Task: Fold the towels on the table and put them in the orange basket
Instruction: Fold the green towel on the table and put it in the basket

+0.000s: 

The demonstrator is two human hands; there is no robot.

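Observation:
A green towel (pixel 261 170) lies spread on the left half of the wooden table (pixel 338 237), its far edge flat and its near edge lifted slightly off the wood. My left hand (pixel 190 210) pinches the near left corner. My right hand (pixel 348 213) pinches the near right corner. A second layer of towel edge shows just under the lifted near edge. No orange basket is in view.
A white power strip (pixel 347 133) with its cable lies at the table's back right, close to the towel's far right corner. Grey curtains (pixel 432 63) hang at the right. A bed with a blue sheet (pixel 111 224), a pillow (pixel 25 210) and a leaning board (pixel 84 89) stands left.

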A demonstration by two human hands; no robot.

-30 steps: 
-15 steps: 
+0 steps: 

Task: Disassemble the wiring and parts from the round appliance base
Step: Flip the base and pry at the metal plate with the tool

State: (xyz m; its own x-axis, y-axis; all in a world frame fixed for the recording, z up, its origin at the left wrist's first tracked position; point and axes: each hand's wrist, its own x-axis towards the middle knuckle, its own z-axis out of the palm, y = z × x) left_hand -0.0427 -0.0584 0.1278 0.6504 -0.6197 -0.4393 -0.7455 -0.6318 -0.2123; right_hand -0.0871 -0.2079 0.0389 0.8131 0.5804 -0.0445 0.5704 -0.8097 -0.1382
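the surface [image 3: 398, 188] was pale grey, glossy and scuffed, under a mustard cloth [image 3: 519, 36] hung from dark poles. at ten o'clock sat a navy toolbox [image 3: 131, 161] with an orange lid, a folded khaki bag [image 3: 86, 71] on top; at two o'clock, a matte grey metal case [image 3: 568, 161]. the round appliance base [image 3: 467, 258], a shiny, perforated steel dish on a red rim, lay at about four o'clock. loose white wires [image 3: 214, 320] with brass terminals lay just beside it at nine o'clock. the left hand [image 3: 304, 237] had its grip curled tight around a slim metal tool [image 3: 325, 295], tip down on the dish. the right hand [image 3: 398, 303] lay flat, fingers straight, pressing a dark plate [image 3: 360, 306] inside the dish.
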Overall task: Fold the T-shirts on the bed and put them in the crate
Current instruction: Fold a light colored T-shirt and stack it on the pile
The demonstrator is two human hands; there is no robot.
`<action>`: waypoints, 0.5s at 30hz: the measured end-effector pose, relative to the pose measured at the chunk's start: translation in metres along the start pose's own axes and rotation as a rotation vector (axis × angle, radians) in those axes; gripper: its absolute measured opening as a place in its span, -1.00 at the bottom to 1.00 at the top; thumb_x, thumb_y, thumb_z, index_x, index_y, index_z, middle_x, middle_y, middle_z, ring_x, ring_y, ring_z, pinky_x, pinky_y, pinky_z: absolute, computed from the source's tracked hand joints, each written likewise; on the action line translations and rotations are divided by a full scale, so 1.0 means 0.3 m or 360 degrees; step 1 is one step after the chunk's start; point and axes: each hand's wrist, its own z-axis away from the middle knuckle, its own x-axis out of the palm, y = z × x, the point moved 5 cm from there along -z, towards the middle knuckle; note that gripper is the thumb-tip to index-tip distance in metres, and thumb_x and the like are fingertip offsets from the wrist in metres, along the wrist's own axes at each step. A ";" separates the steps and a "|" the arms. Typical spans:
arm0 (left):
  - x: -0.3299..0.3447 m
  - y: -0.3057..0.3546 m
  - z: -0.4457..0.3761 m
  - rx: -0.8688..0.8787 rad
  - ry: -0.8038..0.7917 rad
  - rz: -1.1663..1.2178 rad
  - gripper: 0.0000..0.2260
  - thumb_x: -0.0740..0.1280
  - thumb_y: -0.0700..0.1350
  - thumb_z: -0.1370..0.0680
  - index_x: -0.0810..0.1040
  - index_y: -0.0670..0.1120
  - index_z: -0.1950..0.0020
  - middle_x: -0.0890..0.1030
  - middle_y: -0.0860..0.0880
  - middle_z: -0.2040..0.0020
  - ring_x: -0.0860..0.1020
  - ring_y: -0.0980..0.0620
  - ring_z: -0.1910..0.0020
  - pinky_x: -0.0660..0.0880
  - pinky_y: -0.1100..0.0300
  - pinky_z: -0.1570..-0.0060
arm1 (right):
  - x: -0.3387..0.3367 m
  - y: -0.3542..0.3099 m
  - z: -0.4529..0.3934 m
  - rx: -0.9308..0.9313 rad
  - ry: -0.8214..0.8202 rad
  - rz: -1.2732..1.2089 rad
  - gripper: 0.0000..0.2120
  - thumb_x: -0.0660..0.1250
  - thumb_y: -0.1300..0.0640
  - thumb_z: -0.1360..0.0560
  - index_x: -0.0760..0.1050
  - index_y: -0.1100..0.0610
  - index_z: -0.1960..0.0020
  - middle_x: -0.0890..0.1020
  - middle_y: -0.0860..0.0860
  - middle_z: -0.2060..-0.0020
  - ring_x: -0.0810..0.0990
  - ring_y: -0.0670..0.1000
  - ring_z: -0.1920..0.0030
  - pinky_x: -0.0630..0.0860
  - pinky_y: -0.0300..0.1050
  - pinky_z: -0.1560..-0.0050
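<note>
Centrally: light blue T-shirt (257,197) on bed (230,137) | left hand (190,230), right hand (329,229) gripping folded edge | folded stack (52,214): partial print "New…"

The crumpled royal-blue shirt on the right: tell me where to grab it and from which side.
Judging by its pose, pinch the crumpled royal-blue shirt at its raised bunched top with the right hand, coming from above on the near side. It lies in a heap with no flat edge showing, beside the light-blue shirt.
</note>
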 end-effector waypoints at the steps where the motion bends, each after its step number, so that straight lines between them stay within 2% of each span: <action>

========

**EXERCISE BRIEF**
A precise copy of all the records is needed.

**RESULT**
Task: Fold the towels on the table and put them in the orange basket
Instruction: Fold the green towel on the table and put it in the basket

+0.000s: 

The demonstrator is two human hands; there is no robot.

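Observation:
A green towel (pixel 261 170) lies spread on the left half of the wooden table (pixel 338 237), its far edge flat and its near edge lifted slightly off the wood. My left hand (pixel 190 210) pinches the near left corner. My right hand (pixel 348 213) pinches the near right corner. A second layer of towel edge shows just under the lifted near edge. No orange basket is in view.
A white power strip (pixel 347 133) with its cable lies at the table's back right, close to the towel's far right corner. Grey curtains (pixel 432 63) hang at the right. A bed with a blue sheet (pixel 111 224), a pillow (pixel 25 210) and a leaning board (pixel 84 89) stands left.
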
A demonstration by two human hands; no robot.

-30 steps: 
-15 steps: 
+0 steps: 

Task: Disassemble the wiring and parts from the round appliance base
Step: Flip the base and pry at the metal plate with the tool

State: (xyz m; its own x-axis, y-axis; all in a world frame fixed for the recording, z up, its origin at the left wrist's first tracked position; point and axes: each hand's wrist, its own x-axis towards the middle knuckle, its own z-axis out of the palm, y = z × x) left_hand -0.0427 -0.0584 0.1278 0.6504 -0.6197 -0.4393 -0.7455 -0.6318 -0.2123; right_hand -0.0871 -0.2079 0.0389 0.8131 0.5804 -0.0445 0.5704 -0.8097 -0.1382
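the surface [image 3: 398, 188] was pale grey, glossy and scuffed, under a mustard cloth [image 3: 519, 36] hung from dark poles. at ten o'clock sat a navy toolbox [image 3: 131, 161] with an orange lid, a folded khaki bag [image 3: 86, 71] on top; at two o'clock, a matte grey metal case [image 3: 568, 161]. the round appliance base [image 3: 467, 258], a shiny, perforated steel dish on a red rim, lay at about four o'clock. loose white wires [image 3: 214, 320] with brass terminals lay just beside it at nine o'clock. the left hand [image 3: 304, 237] had its grip curled tight around a slim metal tool [image 3: 325, 295], tip down on the dish. the right hand [image 3: 398, 303] lay flat, fingers straight, pressing a dark plate [image 3: 360, 306] inside the dish.
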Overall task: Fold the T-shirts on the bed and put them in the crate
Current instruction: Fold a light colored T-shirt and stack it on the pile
The demonstrator is two human hands; there is no robot.
`<action>`: waypoints, 0.5s at 30hz: the measured end-effector pose, relative to the pose measured at the chunk's start: translation in metres along the start pose's own axes and rotation as a rotation vector (axis × angle, radians) in those axes; gripper: its absolute measured opening as a place in its span, -1.00 at the bottom to 1.00 at the top; thumb_x, thumb_y, thumb_z, index_x, index_y, index_z, middle_x, middle_y, middle_z, ring_x, ring_y, ring_z, pinky_x, pinky_y, pinky_z: absolute, computed from the source's tracked hand joints, each written likewise; on the action line translations and rotations are divided by a full scale, so 1.0 means 0.3 m or 360 degrees; step 1 is one step after the chunk's start; point and axes: each hand's wrist, its own z-axis away from the middle knuckle, its own x-axis out of the palm, y = z × x, the point moved 5 cm from there along -z, towards the middle knuckle; note that gripper is the thumb-tip to index-tip distance in metres, and thumb_x and the like are fingertip offsets from the wrist in metres, along the wrist's own axes at each step. A ";" separates the steps and a "|" the arms. Typical spans:
arm0 (left):
  - x: -0.3299..0.3447 m
  - y: -0.3057..0.3546 m
  - z: -0.4457..0.3761 m
  - rx: -0.8688..0.8787 rad
  - ry: -0.8038..0.7917 rad
  - rz: -1.1663..1.2178 rad
  - gripper: 0.0000..0.2260
  - thumb_x: -0.0740..0.1280
  - thumb_y: -0.0700..0.1350
  - thumb_z: -0.1370..0.0680
  - index_x: -0.0810..0.1040
  - index_y: -0.0670..0.1120
  - index_z: -0.1950..0.0020
  - middle_x: -0.0890..0.1030
  - middle_y: -0.0860..0.0880
  - middle_z: -0.2040..0.0020
  - ring_x: -0.0860..0.1020
  - ring_y: -0.0980..0.0620
  - ring_z: -0.1910..0.0020
  - pinky_x: -0.0660..0.0880
  - pinky_y: -0.1100..0.0300
  - pinky_z: -0.1570..-0.0060
arm1 (right):
  - x: -0.3387..0.3367 m
  - y: -0.3542..0.3099 m
  - z: -0.4529..0.3934 m
  - rx: -0.9308..0.9313 rad
  - ry: -0.8214..0.8202 rad
  - rz: -1.2732..1.2089 rad
  - gripper: 0.0000..0.2120
  - thumb_x: -0.0660..0.1250
  - thumb_y: -0.1300..0.0640
  - thumb_z: -0.1360..0.0560
  - index_x: -0.0760..0.1050
  - index_y: -0.1100..0.0610
  - index_z: -0.1960..0.0020
  - middle_x: -0.0890..0.1020
  - middle_y: -0.0860..0.0860
  - middle_z: -0.2060..-0.0020
  - ring_x: -0.0810..0.0990
  - ring_y: -0.0670..0.1000
  - ring_z: -0.1920..0.0030
  - pinky_x: -0.0630..0.0860
  - pinky_y: -0.0300..0.1050
  - pinky_z: -0.1560..-0.0050
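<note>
Centrally: light blue T-shirt (257,197) on bed (230,137) | left hand (190,230), right hand (329,229) gripping folded edge | folded stack (52,214): partial print "New…"

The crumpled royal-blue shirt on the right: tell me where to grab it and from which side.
Judging by its pose, pinch the crumpled royal-blue shirt at its raised bunched top with the right hand, coming from above on the near side. It lies in a heap with no flat edge showing, beside the light-blue shirt.
</note>
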 end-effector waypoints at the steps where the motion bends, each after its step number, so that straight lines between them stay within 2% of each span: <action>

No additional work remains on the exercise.